• [Description of the task]: Keep the images out and set the listing below down word for word.

• [Exercise data]:

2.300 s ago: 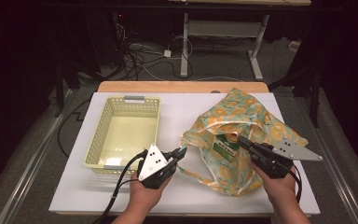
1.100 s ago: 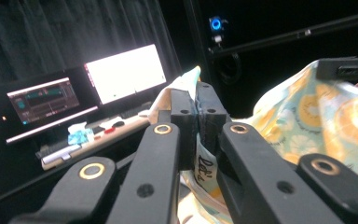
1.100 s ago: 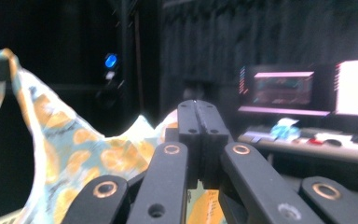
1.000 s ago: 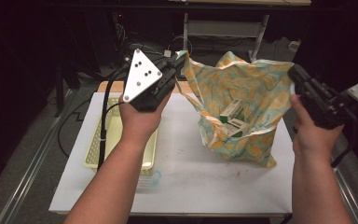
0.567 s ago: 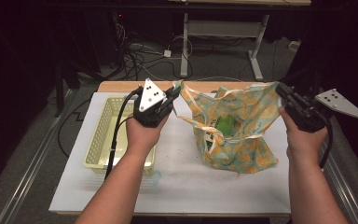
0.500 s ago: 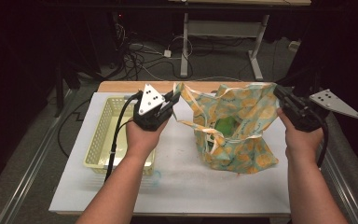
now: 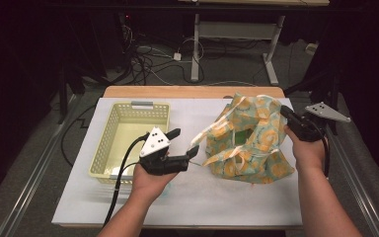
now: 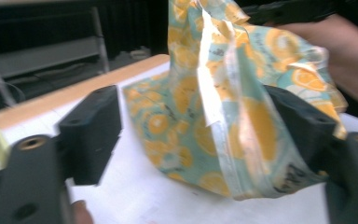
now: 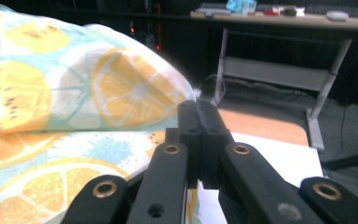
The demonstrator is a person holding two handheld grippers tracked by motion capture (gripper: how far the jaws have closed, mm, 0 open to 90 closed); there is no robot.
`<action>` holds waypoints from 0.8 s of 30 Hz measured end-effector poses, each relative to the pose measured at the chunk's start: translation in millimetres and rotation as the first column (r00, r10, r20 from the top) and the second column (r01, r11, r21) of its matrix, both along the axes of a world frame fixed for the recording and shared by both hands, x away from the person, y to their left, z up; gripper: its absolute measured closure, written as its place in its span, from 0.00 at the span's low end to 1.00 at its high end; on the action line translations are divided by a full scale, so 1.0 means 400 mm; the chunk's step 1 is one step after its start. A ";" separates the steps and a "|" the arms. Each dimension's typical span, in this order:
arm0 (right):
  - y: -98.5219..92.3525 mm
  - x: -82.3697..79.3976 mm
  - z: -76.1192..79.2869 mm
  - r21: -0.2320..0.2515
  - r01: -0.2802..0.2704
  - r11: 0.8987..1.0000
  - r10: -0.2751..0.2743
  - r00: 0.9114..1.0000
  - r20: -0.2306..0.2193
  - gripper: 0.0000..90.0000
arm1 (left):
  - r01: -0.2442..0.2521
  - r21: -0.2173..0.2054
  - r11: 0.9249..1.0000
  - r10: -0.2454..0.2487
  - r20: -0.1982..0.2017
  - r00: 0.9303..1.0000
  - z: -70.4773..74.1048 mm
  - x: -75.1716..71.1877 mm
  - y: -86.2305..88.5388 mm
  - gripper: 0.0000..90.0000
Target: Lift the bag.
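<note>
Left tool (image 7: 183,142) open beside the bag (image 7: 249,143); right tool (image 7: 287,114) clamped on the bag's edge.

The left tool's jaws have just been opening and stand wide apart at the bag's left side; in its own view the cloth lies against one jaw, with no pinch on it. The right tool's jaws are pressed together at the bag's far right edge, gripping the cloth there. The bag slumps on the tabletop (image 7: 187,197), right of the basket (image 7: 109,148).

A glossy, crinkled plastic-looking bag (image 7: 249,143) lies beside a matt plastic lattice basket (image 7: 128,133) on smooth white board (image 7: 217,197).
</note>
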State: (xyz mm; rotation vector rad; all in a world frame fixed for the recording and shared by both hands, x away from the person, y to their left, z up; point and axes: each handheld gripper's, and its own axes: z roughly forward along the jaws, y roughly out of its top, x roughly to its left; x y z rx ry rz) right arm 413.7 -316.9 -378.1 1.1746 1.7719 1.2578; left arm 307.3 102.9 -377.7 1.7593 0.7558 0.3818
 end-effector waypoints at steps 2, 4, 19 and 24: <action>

• [Solution for this problem]:
2.300 s ago: 
1.100 s ago: 
1.100 s ago: 
1.000 s ago: 
0.567 s ago: 
0.500 s ago: 
now: 
now: 
now: 
The demonstrator is a person holding two handheld grippers tracked by motion capture (gripper: how far the jaws have closed, mm, 0 open to 90 closed); there is no robot.
`<action>` holds waypoints from 0.8 s of 30 Hz measured end-effector poses, each relative to the pose measured at the chunk's start: translation in millimetres and rotation as the first column (r00, r10, r20 from the top) and the second column (r01, r11, r21) of its matrix, both along the axes of a world frame fixed for the recording and shared by both hands, x away from the person, y to their left, z up; gripper: its absolute measured closure, written as its place in its span, from 0.00 at the span's low end to 1.00 at its high end; on the action line translations are divided by a full scale, so 1.0 means 400 mm; the chunk's step 1 is one step after its start. A ";" separates the steps and a "|" the arms. Each dimension's typical span, in this order:
arm0 (right):
  - y: -98.5219..92.3525 mm
  - x: -82.3697..79.3976 mm
  - z: -76.1192..79.2869 mm
  - r21: -0.2320..0.2515
  - r01: -0.2802..0.2704
  - r11: 0.8987..1.0000
  - r10: -0.2751..0.2743
  - r00: 0.9114..1.0000
  - r20: -0.2306..0.2193
  - gripper: 0.0000..90.0000
arm1 (left):
  - r01: -0.2442..0.2521
  - r21: -0.2173..0.2054
  - r11: 0.9249..1.0000
  - r10: -0.2454..0.2487
  - r20: -0.1982..0.2017
  - r00: 0.9303..1.0000
  - z: -70.4773..74.1048 mm
  - x: -75.1716..71.1877 mm
  - y: -86.2305..88.5388 mm
  - gripper: 0.0000..90.0000
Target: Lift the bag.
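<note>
Left tool (image 7: 183,142) open beside the bag (image 7: 249,143); right tool (image 7: 287,114) clamped on the bag's edge.

The left tool's jaws have just been opening and stand wide apart at the bag's left side; in its own view the cloth lies against one jaw, with no pinch on it. The right tool's jaws are pressed together at the bag's far right edge, gripping the cloth there. The bag slumps on the tabletop (image 7: 187,197), right of the basket (image 7: 109,148).

A glossy, crinkled plastic-looking bag (image 7: 249,143) lies beside a matt plastic lattice basket (image 7: 128,133) on smooth white board (image 7: 217,197).
</note>
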State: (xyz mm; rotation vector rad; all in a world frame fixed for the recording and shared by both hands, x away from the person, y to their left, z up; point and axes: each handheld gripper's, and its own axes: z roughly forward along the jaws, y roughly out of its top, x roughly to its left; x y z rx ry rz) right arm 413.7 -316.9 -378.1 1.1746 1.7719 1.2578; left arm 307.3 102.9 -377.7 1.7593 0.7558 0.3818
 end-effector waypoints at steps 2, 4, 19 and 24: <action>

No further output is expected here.